- [Try it] The copy should hold exactly the lines below from the one that contains "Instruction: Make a" through the one that contains "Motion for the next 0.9" and nothing else, so no pictures.
Start of Data
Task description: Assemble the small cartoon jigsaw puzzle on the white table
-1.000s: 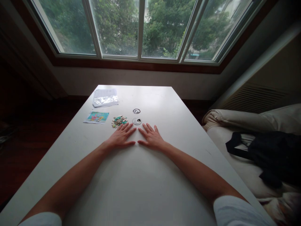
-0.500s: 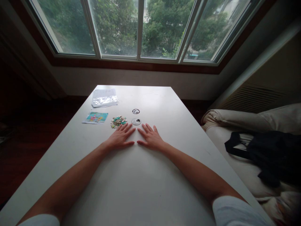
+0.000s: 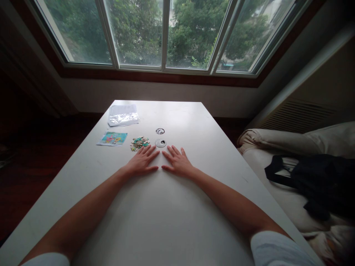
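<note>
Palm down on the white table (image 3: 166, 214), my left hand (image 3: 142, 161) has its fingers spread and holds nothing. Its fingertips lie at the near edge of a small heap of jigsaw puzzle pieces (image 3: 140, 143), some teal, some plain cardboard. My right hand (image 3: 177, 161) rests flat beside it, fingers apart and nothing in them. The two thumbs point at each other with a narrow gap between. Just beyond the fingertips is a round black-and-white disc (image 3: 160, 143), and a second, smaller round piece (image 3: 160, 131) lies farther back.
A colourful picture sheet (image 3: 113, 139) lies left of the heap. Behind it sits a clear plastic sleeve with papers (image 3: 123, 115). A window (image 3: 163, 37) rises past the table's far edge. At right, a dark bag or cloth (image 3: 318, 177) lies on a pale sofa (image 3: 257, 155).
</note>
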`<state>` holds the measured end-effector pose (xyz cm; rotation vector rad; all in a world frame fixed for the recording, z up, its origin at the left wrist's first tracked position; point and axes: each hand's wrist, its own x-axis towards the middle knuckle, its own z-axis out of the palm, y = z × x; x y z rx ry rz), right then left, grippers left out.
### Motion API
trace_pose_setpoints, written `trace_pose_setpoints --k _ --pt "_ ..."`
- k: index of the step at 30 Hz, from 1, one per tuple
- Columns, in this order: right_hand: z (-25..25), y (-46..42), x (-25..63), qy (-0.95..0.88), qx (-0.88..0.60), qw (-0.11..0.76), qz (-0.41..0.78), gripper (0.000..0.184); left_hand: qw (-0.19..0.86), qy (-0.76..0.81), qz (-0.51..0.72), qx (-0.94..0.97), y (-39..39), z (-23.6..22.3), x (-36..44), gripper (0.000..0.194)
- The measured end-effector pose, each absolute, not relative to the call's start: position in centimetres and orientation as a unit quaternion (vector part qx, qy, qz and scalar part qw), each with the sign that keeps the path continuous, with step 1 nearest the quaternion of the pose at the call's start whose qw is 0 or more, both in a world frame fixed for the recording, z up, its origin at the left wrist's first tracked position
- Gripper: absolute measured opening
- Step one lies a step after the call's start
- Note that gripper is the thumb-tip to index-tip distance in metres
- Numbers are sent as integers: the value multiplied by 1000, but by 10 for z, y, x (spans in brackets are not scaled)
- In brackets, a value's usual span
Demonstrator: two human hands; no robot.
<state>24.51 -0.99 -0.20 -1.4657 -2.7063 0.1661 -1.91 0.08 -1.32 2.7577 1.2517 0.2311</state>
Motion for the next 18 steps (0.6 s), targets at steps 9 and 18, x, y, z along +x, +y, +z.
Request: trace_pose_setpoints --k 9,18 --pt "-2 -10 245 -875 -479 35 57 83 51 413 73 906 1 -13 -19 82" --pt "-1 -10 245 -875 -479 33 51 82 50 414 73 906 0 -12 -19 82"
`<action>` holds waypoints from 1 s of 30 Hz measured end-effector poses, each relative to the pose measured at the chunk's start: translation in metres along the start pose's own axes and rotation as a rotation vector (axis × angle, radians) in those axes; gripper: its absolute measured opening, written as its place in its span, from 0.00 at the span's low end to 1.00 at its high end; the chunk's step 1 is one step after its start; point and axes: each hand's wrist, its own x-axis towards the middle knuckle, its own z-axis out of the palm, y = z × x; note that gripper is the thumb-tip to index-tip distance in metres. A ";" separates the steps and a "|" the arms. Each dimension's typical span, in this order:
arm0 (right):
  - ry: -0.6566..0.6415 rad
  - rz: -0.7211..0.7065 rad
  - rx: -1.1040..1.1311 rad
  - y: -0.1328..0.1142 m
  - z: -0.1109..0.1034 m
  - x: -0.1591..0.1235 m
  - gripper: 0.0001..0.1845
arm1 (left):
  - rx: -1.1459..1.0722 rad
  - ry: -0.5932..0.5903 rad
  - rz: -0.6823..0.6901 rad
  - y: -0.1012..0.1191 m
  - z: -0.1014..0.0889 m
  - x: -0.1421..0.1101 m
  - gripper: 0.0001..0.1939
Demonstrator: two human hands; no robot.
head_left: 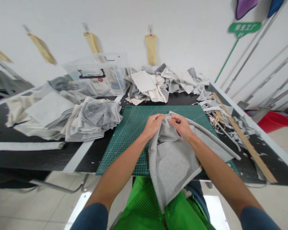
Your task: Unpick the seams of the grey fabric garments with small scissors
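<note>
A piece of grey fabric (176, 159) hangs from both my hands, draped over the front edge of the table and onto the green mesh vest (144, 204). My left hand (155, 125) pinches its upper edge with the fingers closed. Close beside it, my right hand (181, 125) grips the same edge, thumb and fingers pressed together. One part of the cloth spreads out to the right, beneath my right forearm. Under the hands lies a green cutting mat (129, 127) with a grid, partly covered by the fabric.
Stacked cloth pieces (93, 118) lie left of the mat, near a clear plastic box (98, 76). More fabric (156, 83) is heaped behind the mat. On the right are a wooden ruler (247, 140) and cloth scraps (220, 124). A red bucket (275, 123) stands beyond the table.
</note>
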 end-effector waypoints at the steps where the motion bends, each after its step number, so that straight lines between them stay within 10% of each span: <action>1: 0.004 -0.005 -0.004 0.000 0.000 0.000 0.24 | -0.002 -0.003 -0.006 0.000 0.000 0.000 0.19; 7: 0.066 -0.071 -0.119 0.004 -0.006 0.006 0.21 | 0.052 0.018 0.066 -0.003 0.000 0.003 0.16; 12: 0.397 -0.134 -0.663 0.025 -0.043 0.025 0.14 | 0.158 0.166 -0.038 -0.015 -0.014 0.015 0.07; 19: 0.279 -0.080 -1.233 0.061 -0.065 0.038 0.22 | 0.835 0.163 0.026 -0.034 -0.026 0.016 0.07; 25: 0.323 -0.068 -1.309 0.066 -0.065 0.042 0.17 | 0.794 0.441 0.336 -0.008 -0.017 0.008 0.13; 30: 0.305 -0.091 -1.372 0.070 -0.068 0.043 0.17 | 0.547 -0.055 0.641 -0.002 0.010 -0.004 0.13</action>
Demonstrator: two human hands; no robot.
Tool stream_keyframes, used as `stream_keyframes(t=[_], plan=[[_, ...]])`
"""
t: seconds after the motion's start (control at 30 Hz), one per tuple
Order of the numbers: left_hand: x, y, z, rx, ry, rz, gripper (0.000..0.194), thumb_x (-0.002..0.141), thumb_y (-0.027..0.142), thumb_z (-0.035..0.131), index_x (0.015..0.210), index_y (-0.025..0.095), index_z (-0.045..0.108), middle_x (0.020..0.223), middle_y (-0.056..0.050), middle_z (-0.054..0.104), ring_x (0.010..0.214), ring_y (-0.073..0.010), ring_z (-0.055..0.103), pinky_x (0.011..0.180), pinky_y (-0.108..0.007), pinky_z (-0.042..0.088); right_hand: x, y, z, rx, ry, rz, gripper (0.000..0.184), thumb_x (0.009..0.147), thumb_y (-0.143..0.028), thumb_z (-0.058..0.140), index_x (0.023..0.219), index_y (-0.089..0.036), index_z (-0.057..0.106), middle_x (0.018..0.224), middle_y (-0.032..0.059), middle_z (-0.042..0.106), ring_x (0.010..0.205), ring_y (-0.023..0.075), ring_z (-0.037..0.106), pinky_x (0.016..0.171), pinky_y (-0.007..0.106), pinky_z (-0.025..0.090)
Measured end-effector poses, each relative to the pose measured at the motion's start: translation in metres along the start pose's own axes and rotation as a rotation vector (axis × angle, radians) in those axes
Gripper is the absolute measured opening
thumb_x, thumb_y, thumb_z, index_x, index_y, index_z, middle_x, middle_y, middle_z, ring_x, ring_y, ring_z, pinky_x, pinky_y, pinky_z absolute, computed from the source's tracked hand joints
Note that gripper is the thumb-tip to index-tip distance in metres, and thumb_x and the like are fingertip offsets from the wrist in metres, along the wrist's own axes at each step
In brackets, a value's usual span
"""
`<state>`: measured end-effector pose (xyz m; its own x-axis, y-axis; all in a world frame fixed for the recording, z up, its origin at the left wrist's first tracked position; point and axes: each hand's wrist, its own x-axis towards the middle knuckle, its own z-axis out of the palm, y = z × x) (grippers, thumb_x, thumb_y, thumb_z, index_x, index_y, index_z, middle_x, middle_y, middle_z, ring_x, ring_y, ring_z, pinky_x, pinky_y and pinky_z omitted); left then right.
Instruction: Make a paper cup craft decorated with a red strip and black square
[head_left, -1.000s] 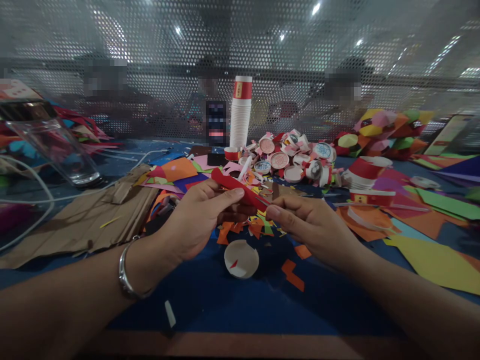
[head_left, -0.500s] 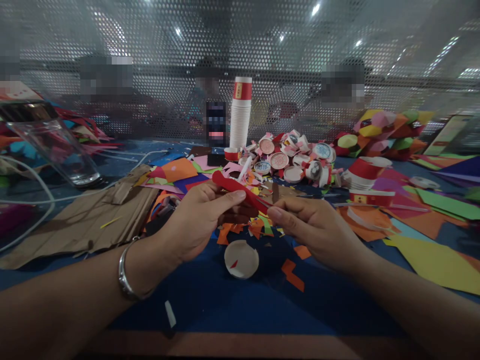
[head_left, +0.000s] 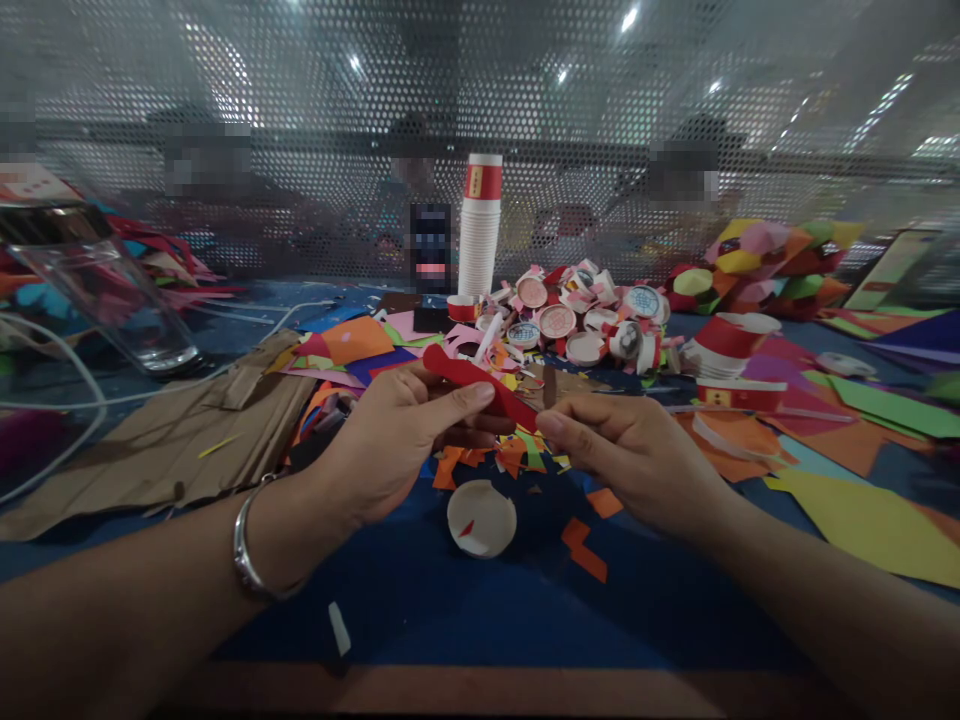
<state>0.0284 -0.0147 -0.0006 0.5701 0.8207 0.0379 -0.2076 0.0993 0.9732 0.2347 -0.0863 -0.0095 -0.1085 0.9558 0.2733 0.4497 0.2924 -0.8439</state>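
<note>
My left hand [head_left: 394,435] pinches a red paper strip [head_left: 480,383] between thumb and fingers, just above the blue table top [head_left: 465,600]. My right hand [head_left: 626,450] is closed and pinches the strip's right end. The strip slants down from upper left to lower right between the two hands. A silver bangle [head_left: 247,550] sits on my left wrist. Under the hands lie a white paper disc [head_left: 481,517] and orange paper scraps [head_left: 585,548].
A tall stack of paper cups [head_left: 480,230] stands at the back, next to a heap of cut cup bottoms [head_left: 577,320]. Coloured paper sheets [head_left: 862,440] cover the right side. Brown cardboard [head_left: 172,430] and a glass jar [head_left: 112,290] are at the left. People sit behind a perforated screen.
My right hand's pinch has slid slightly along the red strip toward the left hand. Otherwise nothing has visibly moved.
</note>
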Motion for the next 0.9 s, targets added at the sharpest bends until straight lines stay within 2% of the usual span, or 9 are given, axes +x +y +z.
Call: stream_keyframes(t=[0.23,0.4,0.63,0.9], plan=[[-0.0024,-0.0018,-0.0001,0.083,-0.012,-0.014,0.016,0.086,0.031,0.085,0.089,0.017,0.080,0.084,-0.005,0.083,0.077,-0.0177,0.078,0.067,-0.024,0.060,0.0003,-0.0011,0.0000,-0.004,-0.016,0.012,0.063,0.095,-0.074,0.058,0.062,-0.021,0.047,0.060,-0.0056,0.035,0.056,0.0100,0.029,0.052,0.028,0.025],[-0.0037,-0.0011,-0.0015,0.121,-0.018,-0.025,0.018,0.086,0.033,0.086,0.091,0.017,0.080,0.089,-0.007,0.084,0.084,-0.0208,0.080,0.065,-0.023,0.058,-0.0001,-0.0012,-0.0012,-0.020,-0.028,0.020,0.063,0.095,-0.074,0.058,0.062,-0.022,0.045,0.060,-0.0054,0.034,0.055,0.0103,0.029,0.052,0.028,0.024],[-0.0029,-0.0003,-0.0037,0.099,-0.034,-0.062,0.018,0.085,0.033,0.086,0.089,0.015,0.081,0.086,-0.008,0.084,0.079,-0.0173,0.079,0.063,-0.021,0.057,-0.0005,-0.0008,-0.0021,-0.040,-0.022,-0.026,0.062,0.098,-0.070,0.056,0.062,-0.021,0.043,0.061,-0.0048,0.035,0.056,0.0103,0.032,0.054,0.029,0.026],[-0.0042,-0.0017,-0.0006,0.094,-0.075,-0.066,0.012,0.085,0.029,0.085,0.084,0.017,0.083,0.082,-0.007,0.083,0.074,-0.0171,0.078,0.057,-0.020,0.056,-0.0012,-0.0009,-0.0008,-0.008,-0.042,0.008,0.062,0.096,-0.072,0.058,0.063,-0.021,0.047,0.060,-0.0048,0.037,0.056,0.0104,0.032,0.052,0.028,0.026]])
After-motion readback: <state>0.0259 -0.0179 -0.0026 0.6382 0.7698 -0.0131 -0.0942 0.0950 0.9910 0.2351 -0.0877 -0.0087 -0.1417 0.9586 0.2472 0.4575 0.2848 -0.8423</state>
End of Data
- [Solution to this task]
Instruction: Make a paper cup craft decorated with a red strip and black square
[head_left, -1.000s] 
[head_left, -0.500s] 
[head_left, +0.000s] 
<state>0.0284 -0.0147 -0.0006 0.5701 0.8207 0.0379 -0.2076 0.0993 0.9732 0.2347 -0.0863 -0.0095 -0.1085 0.9558 0.2733 0.4497 0.2924 -0.8439</state>
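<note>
My left hand [head_left: 394,435] pinches a red paper strip [head_left: 480,383] between thumb and fingers, just above the blue table top [head_left: 465,600]. My right hand [head_left: 626,450] is closed and pinches the strip's right end. The strip slants down from upper left to lower right between the two hands. A silver bangle [head_left: 247,550] sits on my left wrist. Under the hands lie a white paper disc [head_left: 481,517] and orange paper scraps [head_left: 585,548].
A tall stack of paper cups [head_left: 480,230] stands at the back, next to a heap of cut cup bottoms [head_left: 577,320]. Coloured paper sheets [head_left: 862,440] cover the right side. Brown cardboard [head_left: 172,430] and a glass jar [head_left: 112,290] are at the left. People sit behind a perforated screen.
My right hand's pinch has slid slightly along the red strip toward the left hand. Otherwise nothing has visibly moved.
</note>
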Motion for the next 0.9 s, targets added at the sharpest bends until straight lines stay within 2% of the usual span, or 9 are given, axes +x +y +z.

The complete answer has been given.